*** Given information ***

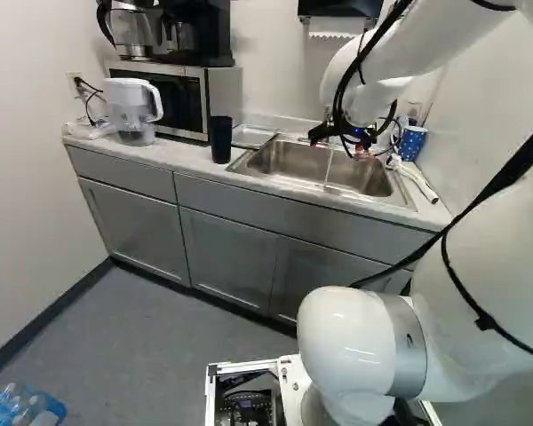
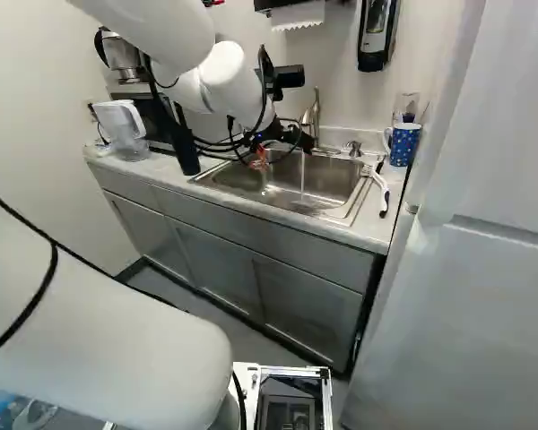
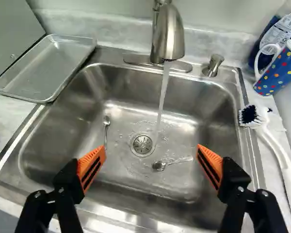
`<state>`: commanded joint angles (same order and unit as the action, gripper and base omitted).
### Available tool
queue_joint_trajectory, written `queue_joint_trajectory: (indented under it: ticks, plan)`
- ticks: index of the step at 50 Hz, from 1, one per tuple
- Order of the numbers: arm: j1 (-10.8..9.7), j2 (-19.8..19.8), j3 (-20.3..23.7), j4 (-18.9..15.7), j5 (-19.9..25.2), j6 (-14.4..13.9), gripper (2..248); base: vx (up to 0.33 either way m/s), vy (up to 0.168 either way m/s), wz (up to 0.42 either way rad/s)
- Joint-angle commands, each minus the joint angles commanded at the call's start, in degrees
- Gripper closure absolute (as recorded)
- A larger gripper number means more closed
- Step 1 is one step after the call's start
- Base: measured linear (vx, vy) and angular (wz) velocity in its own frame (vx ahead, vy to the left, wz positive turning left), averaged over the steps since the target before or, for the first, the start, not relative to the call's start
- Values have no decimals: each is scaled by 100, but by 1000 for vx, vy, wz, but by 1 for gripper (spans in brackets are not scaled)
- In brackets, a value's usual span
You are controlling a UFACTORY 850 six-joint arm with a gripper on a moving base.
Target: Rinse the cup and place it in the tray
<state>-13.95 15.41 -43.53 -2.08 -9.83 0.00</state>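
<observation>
The sink (image 3: 48, 150) is set into the countertop (image 1: 176, 153), overhung by the faucet (image 3: 169, 36); two spoons (image 3: 159, 165) are contained inside, near the drain (image 3: 142, 144). In the left base view, it is flanked by tumbler (image 1: 220, 139) and tray (image 3: 43, 68) at left, dish brush (image 3: 276, 150) and mug (image 3: 280, 68) at right.

The white arm (image 1: 506, 284) rises from its lowest joint (image 1: 351, 346), at the foot of the left base view. Its thick lower link (image 2: 99, 322) fills much of the lower left of the right base view. Higher up, the upper link (image 2: 157, 27) slants down and forward to the rounded white wrist (image 2: 233, 85). Black cables (image 2: 262, 90) loop around the wrist, and a dark strap runs along the lower link. Beyond the wrist, the black gripper (image 2: 260, 159) points forward and downward. In the wrist view its two fingers stand wide apart, the orange pads (image 3: 91, 167) angled toward each other, with nothing gripped between them.
</observation>
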Motion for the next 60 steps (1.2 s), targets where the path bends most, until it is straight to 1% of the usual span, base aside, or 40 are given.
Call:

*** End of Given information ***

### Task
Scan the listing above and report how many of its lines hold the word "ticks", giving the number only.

### Answer section
2